An alternative explanation for the lack of detectable HIV-1–specific T cell responses can be low sensitivity of the assays used to detect low-frequency HIV-1–specific T cell responses. Previous studies have used ex vivo ELISPOT and flow cytometry assays to detect immune responses in EU, and using these same assays, we detected HIV-1–specific T cell responses in all HIV-1–infected individuals, including an individual with primary HIV-1 infection, when HIV-1–specific T cell immunity is generally low [11]. We furthermore enhanced the sensitivity of the assays used in this study by a specific in vitro expansion of HIV-1–specific T cells following stimulation with HIV-1 antigens. This in vitro expansion resulted in a median 27-fold increase in HIV-1–specific T cell responses in infected individuals but no detectable T cell responses in EUs. However, we cannot exclude the possibility that differences in the experimental approaches used here and in previously published studies [13] might have accounted for some of the divergent results reported in the literature in terms of presence or absence of HIV-1–specific T cell responses in EUs. However, overall, these data suggest that the absence of detectable responses was not a consequence of lack of exposure or of the sensitivity of the assays used.

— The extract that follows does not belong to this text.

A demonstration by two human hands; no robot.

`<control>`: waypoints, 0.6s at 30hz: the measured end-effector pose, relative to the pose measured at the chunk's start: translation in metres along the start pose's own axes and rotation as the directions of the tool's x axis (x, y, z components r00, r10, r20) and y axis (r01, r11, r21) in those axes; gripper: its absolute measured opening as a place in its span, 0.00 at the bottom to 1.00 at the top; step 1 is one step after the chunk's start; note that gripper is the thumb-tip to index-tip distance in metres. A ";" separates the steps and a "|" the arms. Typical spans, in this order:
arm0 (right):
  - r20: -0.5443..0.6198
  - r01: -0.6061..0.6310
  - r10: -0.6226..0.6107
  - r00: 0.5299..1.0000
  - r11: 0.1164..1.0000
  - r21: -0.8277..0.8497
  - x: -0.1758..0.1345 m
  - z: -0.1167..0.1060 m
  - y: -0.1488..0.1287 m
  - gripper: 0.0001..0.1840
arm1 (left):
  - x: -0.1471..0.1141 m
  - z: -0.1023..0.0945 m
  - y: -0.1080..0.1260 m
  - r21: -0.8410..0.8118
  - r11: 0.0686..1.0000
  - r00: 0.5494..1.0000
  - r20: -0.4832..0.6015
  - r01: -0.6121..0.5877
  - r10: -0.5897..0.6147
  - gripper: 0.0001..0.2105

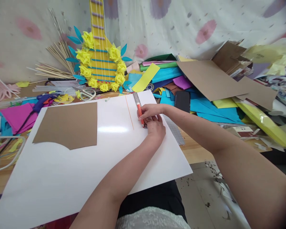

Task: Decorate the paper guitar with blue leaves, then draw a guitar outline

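Note:
A large white board (116, 165) lies across the table in front of me. My right hand (153, 110) pinches an orange marker (139, 112) with a white end, held along a metal ruler (135, 96). Just below it, my left hand (156, 128) has its fingers curled over the ruler's near end, pressing it on the board; its fingertips are partly hidden. Left of the ruler runs a thin orange line (129, 112). On the board's left part rests a brown cardboard piece (69, 125) with a curved lower edge.
Behind the board stands a yellow guitar-shaped craft (101, 68) with paper flowers. Scissors (88, 94) and a blue glue gun (41, 101) lie at the left. A black phone (182, 101), coloured sheets (164, 75) and brown cardboard (209, 79) crowd the right back.

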State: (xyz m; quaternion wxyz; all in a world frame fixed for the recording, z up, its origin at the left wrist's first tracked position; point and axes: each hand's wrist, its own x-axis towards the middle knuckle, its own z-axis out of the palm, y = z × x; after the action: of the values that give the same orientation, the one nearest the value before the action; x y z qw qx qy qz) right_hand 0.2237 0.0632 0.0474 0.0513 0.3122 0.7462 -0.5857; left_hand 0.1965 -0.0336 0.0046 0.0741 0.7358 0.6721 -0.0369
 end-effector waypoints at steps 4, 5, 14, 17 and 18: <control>-0.033 -0.005 0.004 0.999 0.999 -0.033 0.003 -0.003 -0.001 0.17 | -0.002 -0.004 -0.002 -0.011 1.000 1.000 -0.001 0.010 -0.010 0.29; -0.050 -0.007 0.005 0.999 0.999 -0.039 0.004 -0.005 -0.001 0.17 | -0.002 -0.004 -0.003 -0.007 1.000 1.000 -0.003 0.009 -0.009 0.29; -0.206 -0.016 -0.018 0.978 0.987 -0.162 0.017 -0.025 -0.002 0.16 | -0.004 -0.010 -0.009 -0.061 0.998 0.999 -0.036 0.011 -0.013 0.30; -0.259 -0.015 -0.040 0.965 0.979 -0.205 0.022 -0.032 -0.004 0.17 | -0.004 -0.015 -0.012 -0.096 0.995 0.999 -0.036 0.006 -0.010 0.30; -0.259 -0.010 -0.046 0.965 0.977 -0.211 0.024 -0.034 -0.005 0.16 | -0.005 -0.016 -0.013 -0.102 0.995 0.999 -0.035 0.002 -0.006 0.30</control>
State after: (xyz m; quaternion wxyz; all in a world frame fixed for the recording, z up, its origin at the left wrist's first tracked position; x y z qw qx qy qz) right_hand 0.2117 0.1031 0.0515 -0.0207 0.3729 0.8070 -0.4574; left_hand 0.1826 -0.0344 0.0205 0.0998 0.7303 0.6757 0.0104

In conclusion, we here report the absence of detectable HIV-1–specific T cell responses in a cohort of HIV-1–exposed but persistently uninfected partners of HIV-1–infected individuals from a well-established and well-characterized Zambian cohort. These data demonstrate that the detection of virus-specific immunity in EUs is not universal, as suggested by an increasing body of data [5, 6], and that other mechanisms than HIV-1–specific T cell immunity might account for the protection of EU individuals [14, 15]. Additional blinded prospective studies in large cohorts of EUs, including studies that involve sampling at mucosal sites of exposure, are needed to systematically identify the correlates of protection from infection in these individuals.